LinkBack Thread Tools Search this Thread
  #1  
Old August 25th, 2008, 02:55 PM
Tim Nash (aka TMN)
Guest
 
Posts: n/a
Default Regex help please

Hi

Can anyone help me match this div below - my regex does not work - if
you could tell me why I would appreciate it.

var aStr = "<div class='feedflare'>dfgdg dg</div>";
var reg = new RegExp("<div class='feedflare'.*?</div>'","gim");


thanks
Tim

  #2  
Old August 25th, 2008, 03:15 PM
pr
Guest
 
Posts: n/a
Default Re: Regex help please

Tim Nash (aka TMN) wrote:
Quote:
Can anyone help me match this div below - my regex does not work - if
you could tell me why I would appreciate it.
>
var aStr = "<div class='feedflare'>dfgdg dg</div>";
var reg = new RegExp("<div class='feedflare'.*?</div>'","gim");
-------------------------------------------------------^
That apostrophe shouldn't be there.

The 'm' flag is unnecessary.
  #3  
Old August 26th, 2008, 07:25 AM
Tim Nash (aka TMN)
Guest
 
Posts: n/a
Default Re: Regex help please

After a fresh start this morning I got this to work taking into
account white spaces around 'class' and '=' etc and also
al/ow ' or " to be used

var reg = new RegExp("<div[^>]class\\s*=\
\s*[\'\"]feedflare[\'\"]*>(.*?)</div>", 'gi');

Tim
  #4  
Old August 26th, 2008, 10:17 AM
Thomas 'PointedEars' Lahn
Guest
 
Posts: n/a
Default Re: Regex help please

Tim Nash (aka TMN) wrote:
Quote:
After a fresh start this morning I got this to work taking into
account white spaces around 'class' and '=' etc and also
al/ow ' or " to be used
>
var reg = new RegExp("<div[^>]class\\s*=\
\s*[\'\"]feedflare[\'\"]*>(.*?)</div>", 'gi');
Single-escaping the apostrophe within a double-quoted string literal is
useless ("\'" == "'"), and attr=['"]...['"]* is pointless (the star repeats
the previous expression zero or more times; here: ['"]).

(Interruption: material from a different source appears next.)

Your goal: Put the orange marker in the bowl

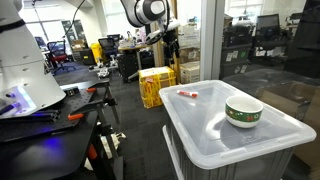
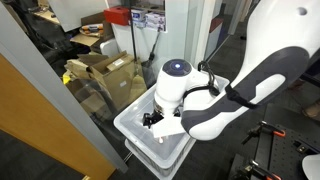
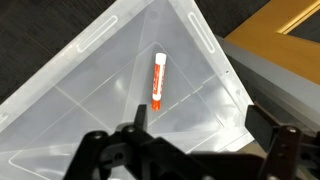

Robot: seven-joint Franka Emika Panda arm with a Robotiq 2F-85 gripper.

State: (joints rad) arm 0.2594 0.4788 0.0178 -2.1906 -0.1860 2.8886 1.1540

It would also be a
lot easier to maintain if you used a RegExp literal instead.

var reg = /<div[^>]class\s*=\s*['"]feedflare['"]>(.*?)<\/div>/gi;

That still does not exclude the possibility of e.g.

<divaclass="feedflare'>...</div>

which is not Valid. As for the element type identifier followed by optional
attributes, you should use

<ident(|\s+attr...)>

because whitespace after the identifier is required if there are attributes.
As for the matching quotes, you should use

('foo'|"foo")

However, RegExp literals and non-greedy matching (`.*?') are not universally
supported, with the latter being the more important fact here. See also:

<http://pointedears.de/scripts/es-matrix/>

Also note that a single regular expression cannot be used to parse an
*arbitrary* fragment of an SGML-based markup language; either it is too
greedy or not greedy enough. For example, in

<div class="foo"><div>bar</div></div>

this non-greedy expression would match `<div class="foo"><div>bar</div>'.
with the outer `div' element not being closed.

So, for reliable parsing, you will need to implement a push-down automaton;
however, its parsing algorithm can be made more efficient with regular
expressions.

Unsurprisingly, all this has been discussed here before. Please search
before you post.

<http://jibbering.com/faq/>


PointedEars
--
Use any version of Microsoft Frontpage to create your site.
(This won't prevent people from viewing your source, but no one
will want to steal it.)
-- from <http://www.vortex-webdesign.com/help/hidesource.htm>
  #5  
Old August 26th, 2008, 12:15 PM
pr
Guest
 
Posts: n/a
Default Re: Regex help please

Tim Nash (aka TMN) wrote:
Quote:
After a fresh start this morning I got this to work taking into
account white spaces around 'class' and '=' etc and also
al/ow ' or " to be used
>
var reg = new RegExp("<div[^>]class\\s*=\
\s*[\'\"]feedflare[\'\"]*>(.*?)</div>", 'gi');
To match a string starting with any of the following common permutations:

<div class="feedflare">
<div style="color: red;" class="feedflare">
<div class="feedflare" id="div1">
<div class="class1 feedflare class3">

you will instead need something like:

/<div\b[^>]+\bclass\s*=\s*(['"])[\w\s]*\bfeedflare\b[\w\s]*\1[^>]*>(.*?)<\/div\s*>/gi

I have simplified it by presuming you won't use the characters '.-:' in
class names. But as PointedEars points out, '.*?' is a problem in old
browsers and you're in trouble if there's a nested div in your string.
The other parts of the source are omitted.